At the same time, the good people in the Adams papers are doing preliminary work on cleaning up the names database. This involved printing out the entire list of names and looking particularly at the Adamses, Smiths, etc. for duplicates and then seeing which can be merged or which can be better identified. Of course our by now classic example is Thomas Baker Johnson who had at least three entries (johnson-t-b; johnson-thomas-b; and johnson-thomas-baker). They have all been fixed in that the attributes are all "johnson-thomas-baker" now. For now, "Johnson, T. B." and "Johnson, Thomas B." still appear in the drop down list of names when searching slips as these forms of his name do appear on the physical slips. However if one were to select these options they would get a return of 0 results. Perhaps it will be worth it to remove them altogether?

Wednesday, February 23, 2011

I Killed John Quincy Adams, or, I was only doing my job

In September 2010, while performing encoding level 2 tasks on reel 33 (covering the years 1846-1851) I killed John Quincy Adams. I was only doing my job! His passing was solemnly marked with a beer after work. We remember JQA in part for his voluminous diaries and correspondence; his poetry; and his service to the United States. This post will look at some milestones and metrics including JQA's first letters to his parents and wife and the last letters he sent and received. Please keep in mind it relates only to those items present in the Adams Control File; and some of the numbers might change a bit as we clean up the data.

John Quincy Adams was born on 11 July 1767. Today, 23 February, is the anniversary of his death, 163 years ago in 1848.

The first letter he wrote held in the Adams Family Papers is to his cousin Elizabeth Cranch (Mrs. Jacob P. Norton), circa 1773.

The first letter to his father, John Adams, dates to 13 October 1774. The first letter to his mother Abigail Adams was written from Paris on 12 April 1778. The first letter JQA sent to his future wife Louisa Catherine Johnson (LCA) was from The Hague on 2 June 1796. In all, the MHS has (or knows about) 619 letters from JQA to LCA; and there were 451 the other way, from LCA to JQA.

The first letter JQA received was from his father, written from Philadelphia on 18 April 1776. The first letter JQA received from his mother was written from Braintree on 21 January 1781. The first letter JQA received from Louisa Catherine Johnson was from London, dated 4 July 1796: America's 20th birthday.

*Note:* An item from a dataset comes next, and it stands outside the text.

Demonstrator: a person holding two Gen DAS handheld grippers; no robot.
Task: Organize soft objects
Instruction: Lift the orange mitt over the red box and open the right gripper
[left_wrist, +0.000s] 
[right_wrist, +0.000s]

In all, JQA received 18,475 letters.

His last dated poem was attributed to ca. 21 February 1848 as is titled "In days of yore the Poets pen ...." This poem was eventually published in Poems (New York, 1848, p. 108) under title of "Written in an Album." Indeed, his last dated documents seemed to have all been poetry.

The last letter he received whilst alive was a two page letter on 13 February 1848, from Willis Baldwin of Monroe Co., N. Y. JQA did receive one letter following his death, a four pager dated 29 February 1848 from Boston, co-authored by Edward Brooks and Dr. John Bigelow.

The last letters he is known to have sent were on 4 and 6 February 1848. On 4 February he sent a 1 page letter to Alexander Baring, the Lord Ashburton, from Washington; this is a letterbook copy. On 6 February, he sent a 1 page letter to Julia Raymond which included the poem "Fair Lady! when at thy request These fingers trace my name..."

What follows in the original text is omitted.